• [Requirement]
Beginning with the opening line, restate the following material exactly, up through the line that contains "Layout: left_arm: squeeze".
---- Material to process
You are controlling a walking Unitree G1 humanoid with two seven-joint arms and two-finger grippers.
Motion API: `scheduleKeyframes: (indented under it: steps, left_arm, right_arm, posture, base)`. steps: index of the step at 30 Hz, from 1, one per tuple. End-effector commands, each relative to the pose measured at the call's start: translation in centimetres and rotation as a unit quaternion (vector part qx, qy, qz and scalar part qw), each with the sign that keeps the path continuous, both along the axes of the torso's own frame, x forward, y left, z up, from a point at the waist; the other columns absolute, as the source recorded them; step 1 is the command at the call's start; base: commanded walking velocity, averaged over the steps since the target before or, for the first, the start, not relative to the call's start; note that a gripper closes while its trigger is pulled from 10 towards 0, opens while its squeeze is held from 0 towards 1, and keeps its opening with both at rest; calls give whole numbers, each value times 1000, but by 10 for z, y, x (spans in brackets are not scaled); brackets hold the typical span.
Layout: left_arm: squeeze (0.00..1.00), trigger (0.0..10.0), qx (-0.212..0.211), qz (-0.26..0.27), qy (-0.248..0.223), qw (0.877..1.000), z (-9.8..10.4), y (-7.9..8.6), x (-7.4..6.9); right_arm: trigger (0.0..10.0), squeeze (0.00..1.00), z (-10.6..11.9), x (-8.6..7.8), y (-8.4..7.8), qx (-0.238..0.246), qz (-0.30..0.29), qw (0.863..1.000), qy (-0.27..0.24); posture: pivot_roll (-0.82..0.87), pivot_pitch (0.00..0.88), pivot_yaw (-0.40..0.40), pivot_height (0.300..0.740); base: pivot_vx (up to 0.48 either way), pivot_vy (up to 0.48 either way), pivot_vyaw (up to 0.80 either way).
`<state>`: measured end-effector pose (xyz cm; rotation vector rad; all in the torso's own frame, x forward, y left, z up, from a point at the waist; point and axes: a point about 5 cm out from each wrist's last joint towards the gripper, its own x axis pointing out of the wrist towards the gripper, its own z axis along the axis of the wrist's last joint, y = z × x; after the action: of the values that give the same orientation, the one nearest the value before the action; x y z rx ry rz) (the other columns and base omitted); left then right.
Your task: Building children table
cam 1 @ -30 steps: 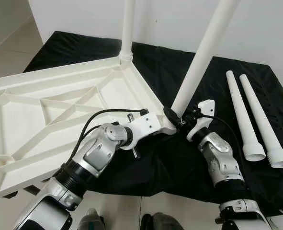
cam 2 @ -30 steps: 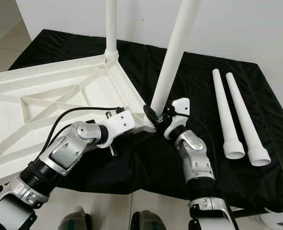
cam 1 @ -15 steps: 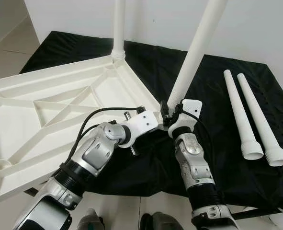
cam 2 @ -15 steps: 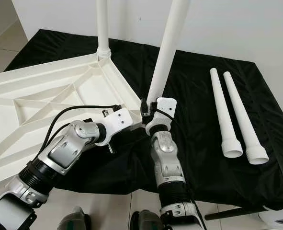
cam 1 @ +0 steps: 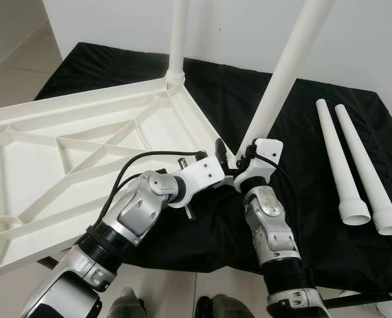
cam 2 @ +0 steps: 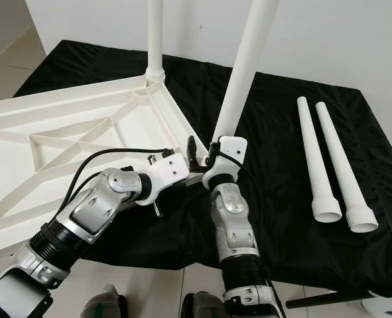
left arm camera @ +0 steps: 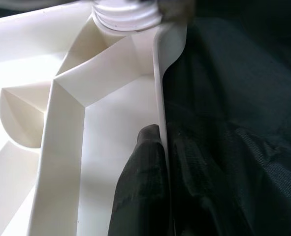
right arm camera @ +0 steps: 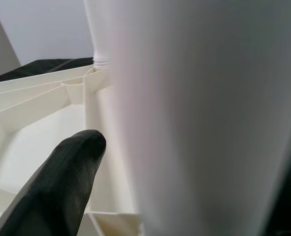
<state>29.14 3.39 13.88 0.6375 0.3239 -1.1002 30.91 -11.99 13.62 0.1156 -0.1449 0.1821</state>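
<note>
Gripping tabletop (cam 1: 63, 152) rim, left claw (cam 1: 221, 151), right claw (cam 1: 239, 159) clasping one of two fitted legs (cam 1: 282, 73), two loose legs (cam 1: 351, 165) aside

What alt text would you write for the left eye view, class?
Two robot grippers meet at the near corner of an upturned white tabletop, the right gripper at the base of a leaning leg; two loose legs lie on black cloth.

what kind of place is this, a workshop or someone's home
Probably a room in a home, used as an assembly spot: a plain white wall, pale floor tiles, and a black cloth spread out under an upside-down white tabletop and two loose legs.
</note>
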Motion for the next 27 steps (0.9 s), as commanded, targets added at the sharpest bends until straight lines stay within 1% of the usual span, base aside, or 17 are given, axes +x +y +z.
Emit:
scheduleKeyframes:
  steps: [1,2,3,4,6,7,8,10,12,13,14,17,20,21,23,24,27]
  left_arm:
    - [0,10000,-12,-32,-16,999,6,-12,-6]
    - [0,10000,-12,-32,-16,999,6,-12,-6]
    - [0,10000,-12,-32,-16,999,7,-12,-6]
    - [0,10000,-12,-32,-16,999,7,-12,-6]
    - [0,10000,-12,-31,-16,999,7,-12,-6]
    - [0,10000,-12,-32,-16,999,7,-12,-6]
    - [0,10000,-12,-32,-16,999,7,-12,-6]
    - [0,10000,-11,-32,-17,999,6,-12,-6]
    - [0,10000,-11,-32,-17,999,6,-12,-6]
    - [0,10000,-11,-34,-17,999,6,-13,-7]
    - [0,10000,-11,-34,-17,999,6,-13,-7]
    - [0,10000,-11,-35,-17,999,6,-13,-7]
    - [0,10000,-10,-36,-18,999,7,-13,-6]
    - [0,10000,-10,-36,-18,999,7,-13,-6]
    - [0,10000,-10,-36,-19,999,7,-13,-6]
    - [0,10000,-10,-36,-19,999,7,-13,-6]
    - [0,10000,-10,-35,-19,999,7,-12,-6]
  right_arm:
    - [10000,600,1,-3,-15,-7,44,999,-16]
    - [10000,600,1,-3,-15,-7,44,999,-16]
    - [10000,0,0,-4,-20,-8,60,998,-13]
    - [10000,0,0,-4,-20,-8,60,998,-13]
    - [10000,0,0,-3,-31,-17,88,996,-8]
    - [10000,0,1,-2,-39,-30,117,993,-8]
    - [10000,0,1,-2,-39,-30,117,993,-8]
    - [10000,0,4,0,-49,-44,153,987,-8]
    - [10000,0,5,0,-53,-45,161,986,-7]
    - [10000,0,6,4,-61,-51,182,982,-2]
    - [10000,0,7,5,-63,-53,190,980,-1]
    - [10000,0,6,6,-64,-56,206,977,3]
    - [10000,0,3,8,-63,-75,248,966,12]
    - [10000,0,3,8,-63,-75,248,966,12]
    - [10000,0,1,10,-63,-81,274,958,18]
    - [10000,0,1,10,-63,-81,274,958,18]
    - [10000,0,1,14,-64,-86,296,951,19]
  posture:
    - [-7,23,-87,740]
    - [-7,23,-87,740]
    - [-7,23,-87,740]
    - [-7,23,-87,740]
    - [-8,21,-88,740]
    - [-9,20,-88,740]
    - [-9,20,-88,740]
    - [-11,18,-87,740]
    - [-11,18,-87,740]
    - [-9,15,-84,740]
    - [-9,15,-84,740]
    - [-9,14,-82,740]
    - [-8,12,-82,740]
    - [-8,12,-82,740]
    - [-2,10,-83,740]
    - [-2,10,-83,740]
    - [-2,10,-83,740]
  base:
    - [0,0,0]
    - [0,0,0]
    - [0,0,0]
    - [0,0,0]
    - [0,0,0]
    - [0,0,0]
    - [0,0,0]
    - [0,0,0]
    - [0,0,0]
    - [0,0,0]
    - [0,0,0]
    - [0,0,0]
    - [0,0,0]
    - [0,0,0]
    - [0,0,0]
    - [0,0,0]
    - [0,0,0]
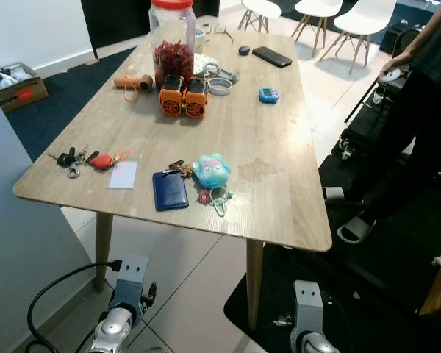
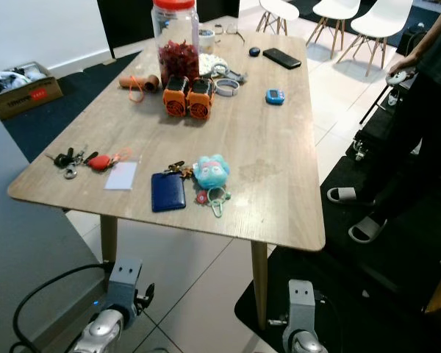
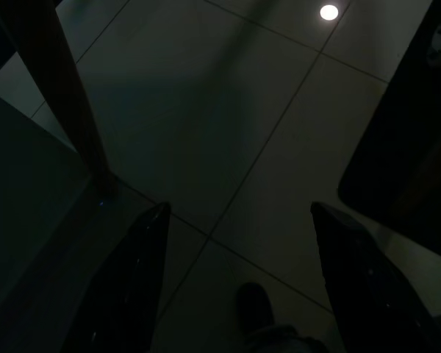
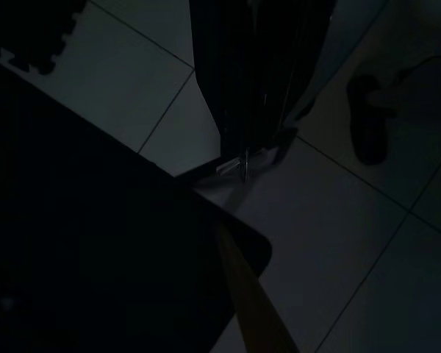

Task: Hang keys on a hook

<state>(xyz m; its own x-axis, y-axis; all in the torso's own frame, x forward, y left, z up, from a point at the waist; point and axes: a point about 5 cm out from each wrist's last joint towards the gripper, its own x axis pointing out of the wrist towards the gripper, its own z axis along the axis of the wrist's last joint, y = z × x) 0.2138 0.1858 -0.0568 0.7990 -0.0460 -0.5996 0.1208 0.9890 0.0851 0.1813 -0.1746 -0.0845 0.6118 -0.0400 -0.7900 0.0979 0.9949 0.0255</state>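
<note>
Right now your left gripper (image 3: 239, 279) hangs low over the floor tiles, fingers spread wide and empty. Your right arm (image 1: 306, 323) hangs idle; its fingers can't be judged. Your keys (image 1: 84, 159) lie near the table's (image 1: 279, 147) near-left corner.

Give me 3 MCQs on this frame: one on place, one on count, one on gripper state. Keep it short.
1. Where does the bunch of keys with the red fob lie on the table?
A. near the front corner on the robot's left
B. beside the phone
C. on the floor

2. How many orange gadgets stand in front of the red-lidded jar?
A. one
B. two
C. four

3. What state is the left gripper in?
A. shut on the keys
B. open, holding nothing
C. shut on a wallet

Answers:
1 A: the keys sit by that corner, next to a white card.
2 B: a pair, side by side.
3 B: in the left wrist view the fingers are spread over bare floor tiles.
</note>
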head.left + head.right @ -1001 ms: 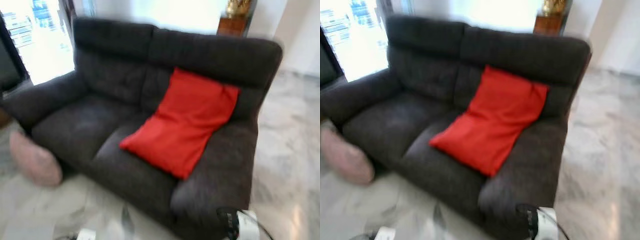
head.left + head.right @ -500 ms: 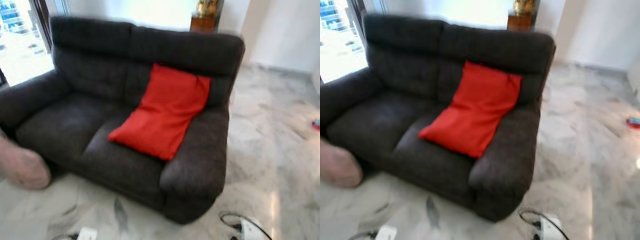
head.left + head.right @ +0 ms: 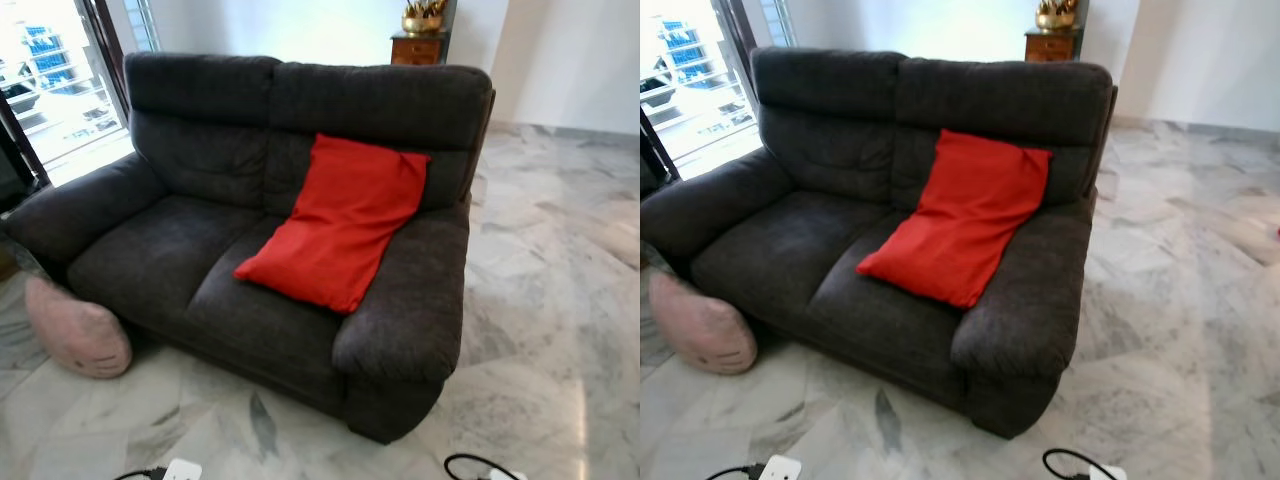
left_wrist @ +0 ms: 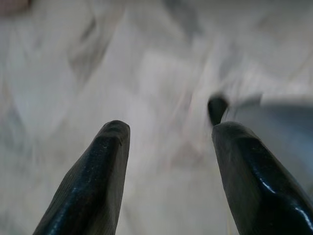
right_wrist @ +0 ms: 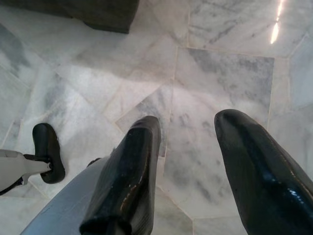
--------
• [Answer]
You are controlling a walking Unitree G1 humanoid with two seven-joint arms and two-finger grippers.
Motion API: `scheduleKeyframes: (indented under it: steps, left_arm, right_arm, posture, base)`. steps: index of the step at 30 Hz, from 1, one per tuple. End-effector commands, each relative to the pose measured at the call's start: translation in centimetres and rotation as a unit quaternion (vector part qx, qy, qz and scalar part qw), each with the sign that keeps the path continuous, both along the axes of the torso's own frame, x forward, y left, z up, from a point at the waist; the other columns absolute, as the source recorded them; step 1 is the command at the call's start; base: commanded walking velocity, averaged over the steps since the target before or, for the first, the start, not relative to the call's start; note that a gripper closes while its trigger is pulled from 10 towards 0, opens while its squeeze is held from 0 towards 1, and keeps its opening with both at rest; calls give whole numbers, each value times 1000, but by 10 for z, y, x (spans in brackets are not scaled); brackets hold the typical span.
Layout: left_arm: squeeze (0.00..1.00), trigger (0.0..10.0), qx (-0.212..0.211), qz (-0.26..0.27), qy (-0.248..0.223), qw (0.877..1.000), z (-9.8..10.4), y (-7.9..8.6), x (-7.4..6.9); right_arm: trigger (0.0..10.0), squeeze (0.00..1.00), z (-10.6..11.9), x (-8.6..7.8), y (-8.4..7.8), qx (-0.238..0.246), qz (-0.30..0.29), qw (0.863..1.000), qy (-0.27..0.24); posture: pivot_roll (-0.82..0.87), pivot_pitch (0.00..0.88), pivot_yaw (-0.40..0.40), pivot_height (0.300..0.740); base: pivot_vx (up to 0.48 either way), pivot_vy (up to 0.48 either way), pivot_vyaw (up to 0.80 either way).

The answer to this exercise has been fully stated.